• [Exercise instructions]:
Start at the line below containing "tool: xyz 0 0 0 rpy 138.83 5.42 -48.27" and stop at the line containing "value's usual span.". Repeat every line of that stretch exactly, and nothing outside it.

• [Supplied information]:
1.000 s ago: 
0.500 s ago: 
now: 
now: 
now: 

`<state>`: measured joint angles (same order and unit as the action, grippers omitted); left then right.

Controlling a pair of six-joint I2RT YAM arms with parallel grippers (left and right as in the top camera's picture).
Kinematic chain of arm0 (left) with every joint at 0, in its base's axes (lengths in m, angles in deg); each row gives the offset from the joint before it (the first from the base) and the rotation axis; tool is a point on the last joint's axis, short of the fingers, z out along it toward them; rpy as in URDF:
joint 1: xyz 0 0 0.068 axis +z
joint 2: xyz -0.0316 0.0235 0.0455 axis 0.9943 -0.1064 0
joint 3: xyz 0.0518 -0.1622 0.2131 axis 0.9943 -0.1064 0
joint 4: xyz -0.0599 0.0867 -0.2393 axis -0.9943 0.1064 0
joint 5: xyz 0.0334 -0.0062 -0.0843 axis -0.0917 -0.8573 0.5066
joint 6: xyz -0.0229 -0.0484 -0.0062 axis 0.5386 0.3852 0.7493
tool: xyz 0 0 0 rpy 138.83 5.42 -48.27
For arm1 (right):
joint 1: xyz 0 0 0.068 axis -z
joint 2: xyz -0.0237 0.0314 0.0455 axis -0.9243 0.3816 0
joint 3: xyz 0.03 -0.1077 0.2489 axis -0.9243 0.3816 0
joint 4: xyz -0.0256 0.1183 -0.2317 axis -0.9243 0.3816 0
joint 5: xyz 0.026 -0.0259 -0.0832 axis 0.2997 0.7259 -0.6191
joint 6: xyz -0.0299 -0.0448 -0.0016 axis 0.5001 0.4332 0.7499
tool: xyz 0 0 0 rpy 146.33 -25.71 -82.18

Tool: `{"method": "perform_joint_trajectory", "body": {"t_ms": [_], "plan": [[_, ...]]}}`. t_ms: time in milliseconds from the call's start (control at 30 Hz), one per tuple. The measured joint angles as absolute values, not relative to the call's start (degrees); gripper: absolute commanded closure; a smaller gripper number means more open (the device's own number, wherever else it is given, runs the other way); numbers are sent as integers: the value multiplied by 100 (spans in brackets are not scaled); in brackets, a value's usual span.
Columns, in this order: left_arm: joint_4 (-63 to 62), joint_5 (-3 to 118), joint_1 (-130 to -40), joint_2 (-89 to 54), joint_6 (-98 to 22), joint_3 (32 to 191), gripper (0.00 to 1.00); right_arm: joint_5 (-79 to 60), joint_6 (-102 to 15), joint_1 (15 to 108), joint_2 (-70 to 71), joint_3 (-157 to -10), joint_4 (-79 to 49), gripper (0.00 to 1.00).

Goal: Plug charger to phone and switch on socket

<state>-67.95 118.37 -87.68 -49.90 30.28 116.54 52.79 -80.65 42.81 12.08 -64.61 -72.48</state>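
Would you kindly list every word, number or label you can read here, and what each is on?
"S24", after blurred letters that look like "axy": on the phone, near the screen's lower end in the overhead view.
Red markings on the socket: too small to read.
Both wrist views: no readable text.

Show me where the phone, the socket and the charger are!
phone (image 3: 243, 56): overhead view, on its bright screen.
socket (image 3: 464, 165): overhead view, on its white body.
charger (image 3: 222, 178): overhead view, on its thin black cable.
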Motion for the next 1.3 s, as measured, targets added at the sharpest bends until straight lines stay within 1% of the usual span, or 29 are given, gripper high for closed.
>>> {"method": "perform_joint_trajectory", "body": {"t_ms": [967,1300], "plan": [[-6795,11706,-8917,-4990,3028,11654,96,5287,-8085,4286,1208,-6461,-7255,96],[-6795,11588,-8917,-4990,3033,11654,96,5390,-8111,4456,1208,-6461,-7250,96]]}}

• [Completed exercise]:
tool: xyz 0 0 0 rpy 138.83 5.42 -48.27
For arm1 (right):
joint 1: xyz 0 0 0.068 axis -z
joint 2: xyz -0.0237 0.0314 0.0455 axis -0.9243 0.3816 0
joint 3: xyz 0.03 -0.1077 0.2489 axis -0.9243 0.3816 0
joint 4: xyz -0.0256 0.1183 -0.2317 axis -0.9243 0.3816 0
joint 5: xyz 0.026 -0.0259 -0.0832 axis 0.2997 0.7259 -0.6191
joint 6: xyz -0.0299 -0.0448 -0.0016 axis 0.5001 0.4332 0.7499
tool: xyz 0 0 0 rpy 146.33 -25.71 -82.18

Tool: `{"method": "perform_joint_trajectory", "body": {"t_ms": [_], "plan": [[_, ...]]}}`. t_ms: time in milliseconds from the call's start (control at 30 Hz), one per tuple. The measured joint angles as absolute values, not relative to the call's start (degrees); gripper: absolute commanded closure; a smaller gripper number means more open (the device's own number, wherever else it is given, runs the other way); numbers are sent as integers: the value multiplied by 100 (spans in brackets are not scaled); in brackets, a value's usual span.

The output is done.